The third notable feature of this utterance is its trust in process. It’s a confident statement, assured by the invisible hand’s ability to swoop in and save us (who is meant by “us” is a topic worthy of its own article). But for this sentence to function the audience must believe that once businesses get their heads around the data they not only have the capacity to enact whatever changes need to be made but can also do what needs to be done before cataclysm occurs.
In short, the unspoken logic that upholds this statement is threefold: first, financial materiality is what moves the world (and that’s ok); second, that numerical data is the best way to make decisions about the world; and third, the system will not fail.
There’s a lot that could be said about any of these tenets. But for me, the most damning thing about this sentence is how its logic manifests elsewhere.
Businesses’ inability to do anything that doesn’t benefit them financially is precisely the logic that gives rise to odious “influencers” like Andrew Tate and charlatans like Creflo Dollar, whose belief system can be summed up as “if it makes me money it’s good, and I will never care who I hurt along the way,” celebrating a culture of ruthless self-interest where financial ends justify perverse, destructive means.
Businesses’ reliance on numbers at the expense of living stories is reflected in the way sustainability is presented as a matter of numbers becoming other numbers, not as anything to do with lived existence, creating a disconnect between something that matters intensely to all of us and a disembodied, abstract way of understanding it, removing urgency and obfuscating the real-life consequences of climate change - which are happening now.
The speaker’s unshaken trust in process is present when things fall apart around us and those in power don’t improve them, clinging to economic justification with blind, undying confidence even as millions suffer, creating an omnipresent cognitive dissonance that’s intensely troubling.
My point isn’t simply that this utterance isn’t true. The problem is deeper: it appears true according to flawed logic. The logic that makes statements like this appear valid isn’t only insufficient to fight the climate crisis, it’s also giving rise to a mirror-image in the culture that is equally selfish, dehumanized, and destructively self-confident.
This was the problem with LCAW. It was chock-full of ideas like “data will save us” but never questioned the unspoken assumptions which are allowing the crisis to occur and continue.

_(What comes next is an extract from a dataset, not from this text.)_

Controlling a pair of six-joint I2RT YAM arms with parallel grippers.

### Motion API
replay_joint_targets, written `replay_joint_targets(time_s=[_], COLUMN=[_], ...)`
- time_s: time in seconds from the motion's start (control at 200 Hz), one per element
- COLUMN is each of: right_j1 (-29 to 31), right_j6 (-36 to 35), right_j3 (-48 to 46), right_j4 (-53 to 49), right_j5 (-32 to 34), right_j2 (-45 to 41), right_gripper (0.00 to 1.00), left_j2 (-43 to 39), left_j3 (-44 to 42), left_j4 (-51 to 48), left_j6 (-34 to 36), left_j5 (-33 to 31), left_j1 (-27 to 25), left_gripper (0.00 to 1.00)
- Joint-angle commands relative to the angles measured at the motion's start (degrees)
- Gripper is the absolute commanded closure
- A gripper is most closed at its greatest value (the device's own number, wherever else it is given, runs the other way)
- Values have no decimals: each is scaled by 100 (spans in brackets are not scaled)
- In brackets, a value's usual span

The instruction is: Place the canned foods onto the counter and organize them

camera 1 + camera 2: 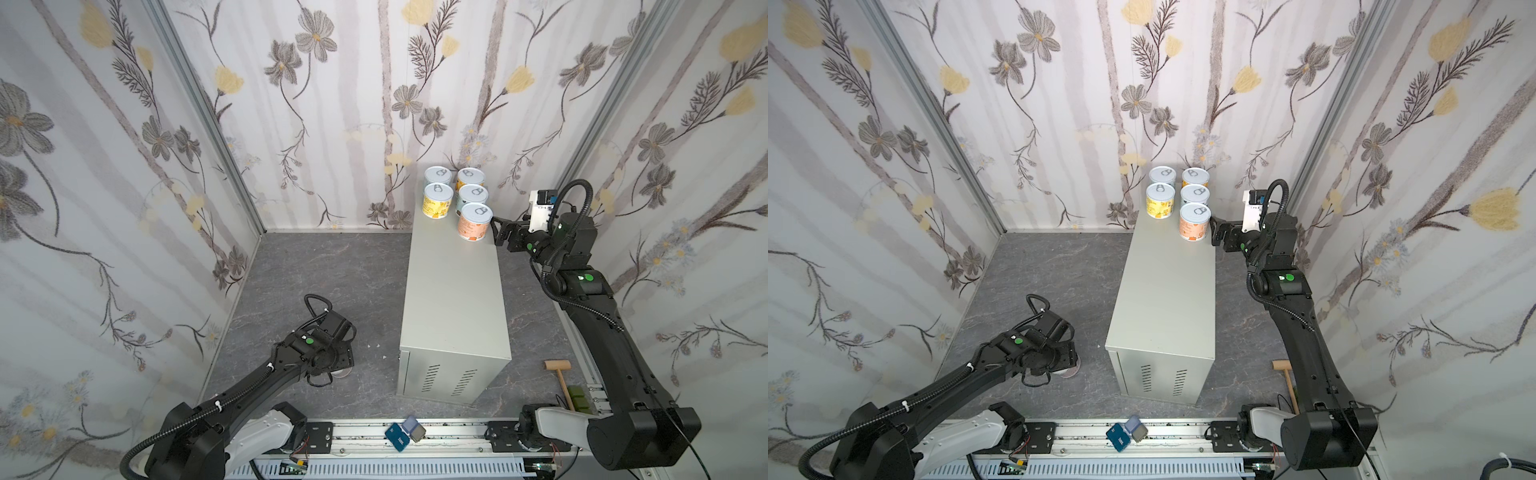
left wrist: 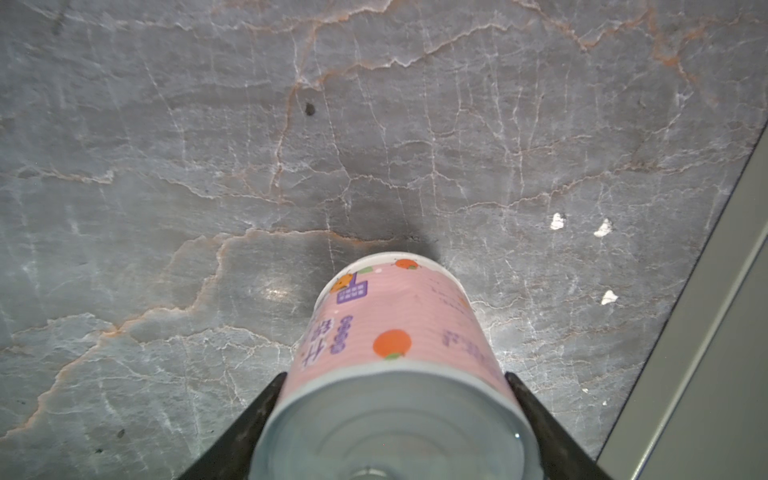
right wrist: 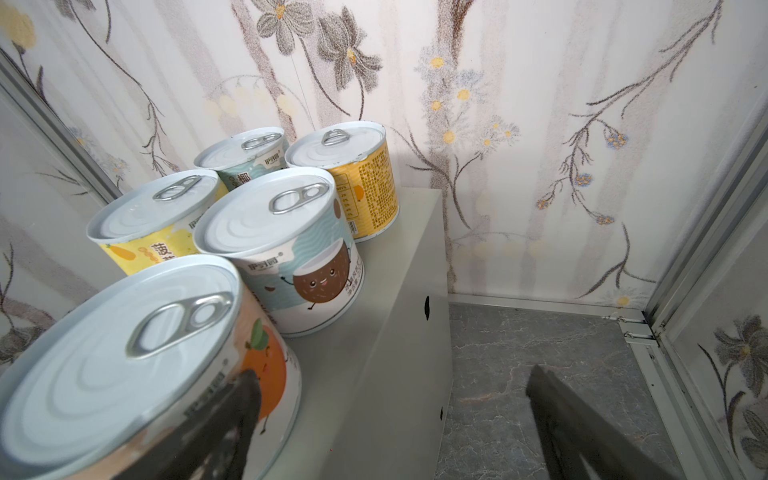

Fighting for changes in sustainability within the parameters set by the logic of markets is unfit for purpose. Real flourishing on this planet requires a deeper rethink. Making the climate crisis visible in the language of business is better than nothing. But such a position surrenders the lives of billions to needless suffering before the crisis becomes sufficiently material to the handful of mega-corporations who are responsible. It also bets the future of humanity – undemocratically, and unwisely – on companies’ ability and willingness to fix things when their balance sheets begin to show the damage. We simply do not need to do any such thing. We know better, and can do better, now – without waiting for data to catch up.